UBC Theses and Dissertations
Deciding when it’s labour : the experience of women who have received antepartum care at home Palmer, M. Lynne
Antepartum care at home, including self-assessment teaching and help-seeking guidelines, replaces hospital care for some Canadian women who have a diagnosis of preterm labour. It is not known how these women decide if they are experiencing a subsequent episode of labour or whether or not they should seek help. The purpose of this study was to describe the decision-making process used by women to identify and respond to a subsequent episode of labour when they had received antepartum care at home for preterm labour prior to 34 weeks gestation. Grounded theory was chosen as the research method. Twelve women were interviewed, and interview transcriptions and their self-kept symptom records were analyzed. "Reconciling body knowledge and professional knowledge" was found to be the core psychosocial process that these women used to decide if their symptoms represented labour and whether or not to seek help.

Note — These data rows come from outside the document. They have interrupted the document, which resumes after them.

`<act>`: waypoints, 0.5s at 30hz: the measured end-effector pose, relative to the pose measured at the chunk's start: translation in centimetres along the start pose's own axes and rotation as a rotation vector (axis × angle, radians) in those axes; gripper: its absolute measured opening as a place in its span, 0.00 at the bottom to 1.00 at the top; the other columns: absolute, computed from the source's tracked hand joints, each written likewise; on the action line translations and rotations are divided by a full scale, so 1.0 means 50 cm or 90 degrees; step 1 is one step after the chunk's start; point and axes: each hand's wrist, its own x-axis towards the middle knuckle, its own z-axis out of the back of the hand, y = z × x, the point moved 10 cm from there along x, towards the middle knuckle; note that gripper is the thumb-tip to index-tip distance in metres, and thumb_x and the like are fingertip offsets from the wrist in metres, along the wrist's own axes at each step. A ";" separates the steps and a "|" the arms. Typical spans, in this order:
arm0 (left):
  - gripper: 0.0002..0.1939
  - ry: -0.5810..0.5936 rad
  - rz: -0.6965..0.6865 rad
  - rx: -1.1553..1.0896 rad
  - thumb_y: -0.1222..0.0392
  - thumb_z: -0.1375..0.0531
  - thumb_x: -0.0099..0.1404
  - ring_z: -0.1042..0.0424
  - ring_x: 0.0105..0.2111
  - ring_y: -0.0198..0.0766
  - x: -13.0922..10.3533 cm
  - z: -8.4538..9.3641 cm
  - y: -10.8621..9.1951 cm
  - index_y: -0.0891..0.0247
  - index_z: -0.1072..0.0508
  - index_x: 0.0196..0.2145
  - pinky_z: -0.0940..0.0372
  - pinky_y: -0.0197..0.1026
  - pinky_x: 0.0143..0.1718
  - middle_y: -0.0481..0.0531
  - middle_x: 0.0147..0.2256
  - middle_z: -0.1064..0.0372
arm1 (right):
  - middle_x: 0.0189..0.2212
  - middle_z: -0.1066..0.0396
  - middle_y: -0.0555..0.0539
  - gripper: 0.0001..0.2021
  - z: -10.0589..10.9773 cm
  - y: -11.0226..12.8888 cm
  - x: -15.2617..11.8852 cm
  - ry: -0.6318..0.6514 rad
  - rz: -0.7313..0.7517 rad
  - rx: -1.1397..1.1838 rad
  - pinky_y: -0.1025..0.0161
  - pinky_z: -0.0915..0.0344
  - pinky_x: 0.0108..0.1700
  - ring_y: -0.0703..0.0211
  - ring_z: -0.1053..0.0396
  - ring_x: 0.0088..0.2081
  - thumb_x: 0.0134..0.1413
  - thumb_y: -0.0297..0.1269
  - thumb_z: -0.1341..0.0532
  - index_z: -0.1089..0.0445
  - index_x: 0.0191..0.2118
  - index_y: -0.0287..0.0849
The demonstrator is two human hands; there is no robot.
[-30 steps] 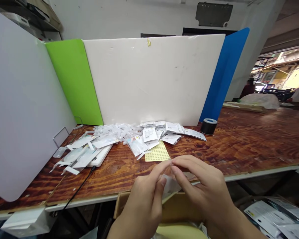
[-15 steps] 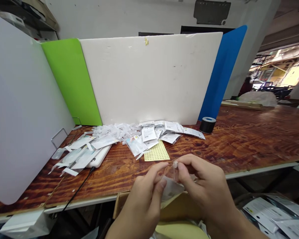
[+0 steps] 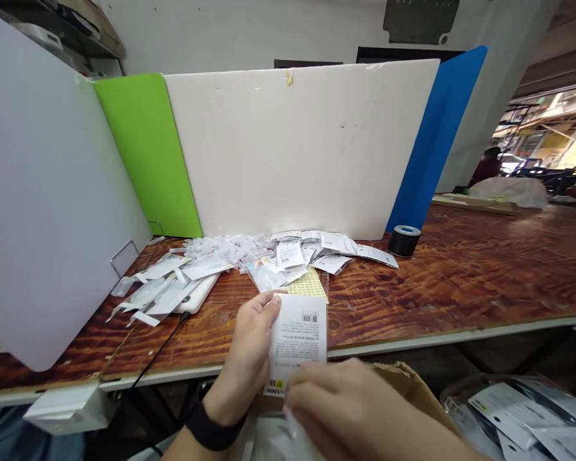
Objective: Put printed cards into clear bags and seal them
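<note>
My left hand (image 3: 252,346), with a black band on its wrist, grips the left edge of a white printed packet (image 3: 300,333). Small text, a barcode and "1,000" show upside down on the packet. My right hand (image 3: 345,397) is blurred by motion in front of the packet's lower end, its fingers curled together. A whitish, see-through piece (image 3: 295,426) shows under those fingers; what it is I cannot make out. Beyond the packet lies a sheet of small yellow stickers (image 3: 312,286).
Small clear tubes (image 3: 225,248) and printed packets (image 3: 336,242) are heaped against the white board (image 3: 297,153). Clear pouches (image 3: 166,288) lie at left, a black tape roll (image 3: 404,241) at right. An open cardboard box (image 3: 403,384) stands below the table edge, near more packets (image 3: 504,410).
Before, both hands pinched a clear bag and a small whitish-ended piece above the box. Now the left hand holds up the printed packet, and the right hand has moved down in front of it.
</note>
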 end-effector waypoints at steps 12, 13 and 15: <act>0.13 -0.014 -0.072 -0.004 0.58 0.34 0.50 0.28 0.24 0.37 0.000 0.009 -0.015 0.68 0.28 0.31 0.36 0.33 0.24 0.50 0.23 0.27 | 0.25 0.27 0.47 0.12 0.090 -0.175 -0.023 -0.142 -0.369 0.133 0.65 0.35 0.28 0.59 0.29 0.26 0.60 0.41 0.46 0.30 0.32 0.42; 0.13 -0.003 -0.068 -0.003 0.57 0.34 0.51 0.28 0.24 0.37 -0.001 0.005 -0.013 0.68 0.28 0.32 0.36 0.33 0.24 0.50 0.23 0.27 | 0.29 0.25 0.45 0.11 0.095 -0.207 -0.038 -0.188 -0.432 0.159 0.65 0.33 0.29 0.57 0.28 0.30 0.58 0.43 0.44 0.30 0.36 0.41; 0.14 0.029 -0.056 0.006 0.57 0.34 0.52 0.28 0.25 0.38 -0.005 -0.006 -0.007 0.68 0.28 0.34 0.35 0.34 0.25 0.51 0.24 0.27 | 0.38 0.25 0.41 0.18 0.079 -0.251 -0.054 -0.233 -0.496 0.264 0.62 0.30 0.36 0.53 0.27 0.38 0.55 0.46 0.41 0.33 0.47 0.39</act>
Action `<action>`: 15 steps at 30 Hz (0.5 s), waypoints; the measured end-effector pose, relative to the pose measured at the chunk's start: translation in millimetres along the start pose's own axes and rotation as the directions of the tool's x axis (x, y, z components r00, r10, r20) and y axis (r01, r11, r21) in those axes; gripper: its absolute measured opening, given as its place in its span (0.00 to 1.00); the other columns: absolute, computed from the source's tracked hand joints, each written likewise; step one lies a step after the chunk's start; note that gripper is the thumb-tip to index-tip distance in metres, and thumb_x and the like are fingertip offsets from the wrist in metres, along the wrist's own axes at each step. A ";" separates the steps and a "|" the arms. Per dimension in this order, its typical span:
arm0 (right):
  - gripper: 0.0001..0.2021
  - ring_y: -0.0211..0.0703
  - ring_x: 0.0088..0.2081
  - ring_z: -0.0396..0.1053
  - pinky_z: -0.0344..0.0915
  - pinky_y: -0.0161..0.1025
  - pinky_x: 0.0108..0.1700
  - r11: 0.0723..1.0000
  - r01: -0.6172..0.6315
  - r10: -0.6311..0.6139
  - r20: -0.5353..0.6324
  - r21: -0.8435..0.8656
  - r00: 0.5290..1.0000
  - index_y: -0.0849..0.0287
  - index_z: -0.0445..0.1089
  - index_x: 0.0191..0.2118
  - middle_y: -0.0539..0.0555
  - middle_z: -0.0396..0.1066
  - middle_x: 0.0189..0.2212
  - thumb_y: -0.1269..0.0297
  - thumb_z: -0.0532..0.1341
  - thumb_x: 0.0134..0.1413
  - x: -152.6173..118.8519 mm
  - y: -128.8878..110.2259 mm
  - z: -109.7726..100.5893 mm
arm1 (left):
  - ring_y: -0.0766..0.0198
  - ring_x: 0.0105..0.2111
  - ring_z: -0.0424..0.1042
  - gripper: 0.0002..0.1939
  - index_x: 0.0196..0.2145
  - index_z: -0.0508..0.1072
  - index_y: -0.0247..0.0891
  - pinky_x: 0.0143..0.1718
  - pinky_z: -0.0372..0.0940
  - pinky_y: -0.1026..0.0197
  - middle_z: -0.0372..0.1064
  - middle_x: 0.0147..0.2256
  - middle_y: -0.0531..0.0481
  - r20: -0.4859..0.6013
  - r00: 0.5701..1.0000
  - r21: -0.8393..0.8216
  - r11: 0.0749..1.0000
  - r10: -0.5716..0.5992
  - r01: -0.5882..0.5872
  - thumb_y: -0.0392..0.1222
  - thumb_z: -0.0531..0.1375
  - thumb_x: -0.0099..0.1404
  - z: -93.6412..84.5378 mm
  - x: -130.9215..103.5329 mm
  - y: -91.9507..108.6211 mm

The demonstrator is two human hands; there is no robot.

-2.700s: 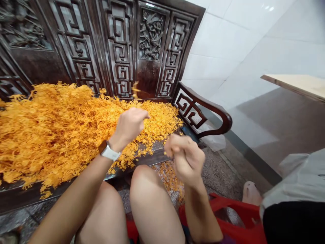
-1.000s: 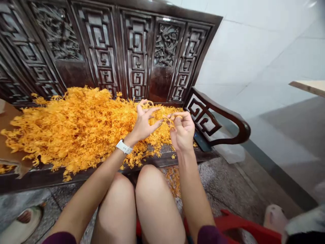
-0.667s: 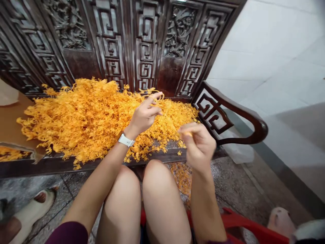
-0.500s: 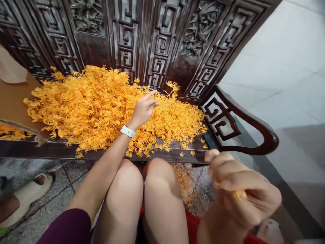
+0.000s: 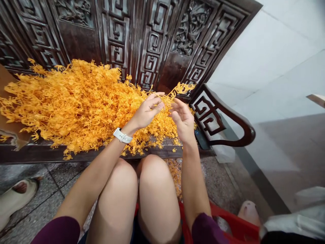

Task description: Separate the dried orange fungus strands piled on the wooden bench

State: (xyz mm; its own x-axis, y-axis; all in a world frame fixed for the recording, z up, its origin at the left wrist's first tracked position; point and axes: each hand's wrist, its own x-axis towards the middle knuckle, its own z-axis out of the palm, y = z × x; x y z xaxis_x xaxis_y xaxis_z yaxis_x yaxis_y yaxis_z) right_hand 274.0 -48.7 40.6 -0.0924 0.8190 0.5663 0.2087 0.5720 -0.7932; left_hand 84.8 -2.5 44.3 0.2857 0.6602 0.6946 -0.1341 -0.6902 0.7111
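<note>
A big heap of orange-yellow plastic sprigs lies on the dark wooden bench. Above its right part, my left hand, with a white watch on the wrist, pinches the stem of one yellow sprig. That sprig points up and to the right. Close beside it my right hand is raised with its fingers apart, near the lower part of the sprig. Nothing can be seen held in my right hand.
Behind the heap rises a carved wooden backrest, with a curved armrest at the right. Cardboard stands at the left edge. Another person's shoe is on the floor, lower left. A red stool shows below.
My right hand has moved from the lower right up to the sprig beside my left hand, and the yellow piece it held is gone from it. The view has shifted slightly right.
</note>
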 end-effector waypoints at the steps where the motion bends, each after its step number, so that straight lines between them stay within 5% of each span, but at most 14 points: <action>1: 0.26 0.38 0.53 0.68 0.69 0.38 0.54 0.996 0.050 -0.051 -0.017 -0.071 0.999 0.53 0.68 0.62 0.56 0.67 0.55 0.49 0.66 0.64 0.2 -4.5 6.6 | 0.54 0.66 0.61 0.22 0.31 0.71 0.35 0.62 0.61 0.50 0.67 0.54 0.38 0.023 1.000 0.002 1.000 0.004 -0.004 0.58 0.56 0.73 0.8 -0.7 -0.4; 4: 0.18 0.37 0.47 0.68 0.67 0.38 0.51 0.981 0.090 -0.103 -0.070 -0.174 0.992 0.59 0.72 0.51 0.55 0.70 0.45 0.51 0.66 0.65 3.8 -4.4 18.4 | 0.55 0.61 0.64 0.24 0.28 0.67 0.35 0.63 0.60 0.49 0.66 0.52 0.38 0.077 0.997 -0.023 1.000 -0.004 0.005 0.58 0.55 0.73 2.7 -3.3 0.0; 8: 0.16 0.39 0.44 0.68 0.65 0.41 0.51 0.971 0.087 -0.090 -0.004 -0.223 0.996 0.62 0.73 0.44 0.55 0.72 0.42 0.51 0.59 0.71 0.5 -2.0 19.1 | 0.56 0.60 0.65 0.27 0.27 0.68 0.34 0.62 0.59 0.51 0.65 0.49 0.39 0.055 0.997 0.075 0.996 -0.053 0.048 0.61 0.57 0.71 3.1 -7.3 2.7; 12: 0.17 0.45 0.45 0.66 0.58 0.45 0.51 0.774 0.205 -0.181 0.100 -0.600 0.978 0.64 0.73 0.36 0.58 0.73 0.42 0.58 0.55 0.72 -10.5 -14.1 11.8 | 0.58 0.49 0.68 0.27 0.27 0.68 0.34 0.53 0.62 0.53 0.67 0.47 0.42 0.148 0.989 0.343 0.939 -0.023 -0.029 0.63 0.60 0.69 1.3 -10.2 2.7; 15: 0.16 0.43 0.42 0.66 0.56 0.42 0.47 0.715 0.216 -0.211 0.090 -0.665 0.973 0.63 0.74 0.37 0.56 0.73 0.37 0.57 0.57 0.72 -17.8 -20.6 7.7 | 0.63 0.39 0.66 0.27 0.28 0.69 0.35 0.43 0.59 0.56 0.67 0.39 0.45 0.214 0.976 0.372 0.922 0.033 -0.113 0.59 0.52 0.75 4.0 -12.1 4.1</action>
State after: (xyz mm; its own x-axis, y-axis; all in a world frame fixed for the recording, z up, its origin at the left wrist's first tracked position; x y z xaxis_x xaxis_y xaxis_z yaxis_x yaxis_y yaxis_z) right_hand 263.8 -74.7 45.2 -0.2212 0.6808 0.6983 0.7764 0.5562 -0.2962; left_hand 84.6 -14.5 38.5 0.4777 0.5583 0.6783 0.1969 -0.8205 0.5367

Women in the study described, "knowing something's not right" as they used their body knowledge to appraise a change in symptoms compared to their baseline symptoms. Study participants used helpseeking guidelines to decide when to return to hospital for the first episode of symptoms after receiving antepartum care at home. However, when they returned to hospital to "see what's going on," and body knowledge did not coincide with professional knowledge, an overriding tension between not wanting to take a risk for the baby versus not wanting to over-react, influenced their future decisions. These women re-established their baselines of nonthreatening symptoms at a higher level by "setting a new normal" to decide if future episodes represented labour. Reconciling body knowledge and professional knowledge was a deliberate strategy used by these women to prevent humiliation associated with appearing to over-react. Research findings offer guidance to health care professionals to respond optimally to the emotional needs of women experiencing recurrent preterm labour symptoms. Greater understanding of why women delay help-seeking illuminates the importance of buffering factors that cause women to doubt their body knowledge. Nursing interventions should be geared to reducing anxiety and reinforcing beliefs in self-efficacy related to identifying labour and seeking help in a timely fashion.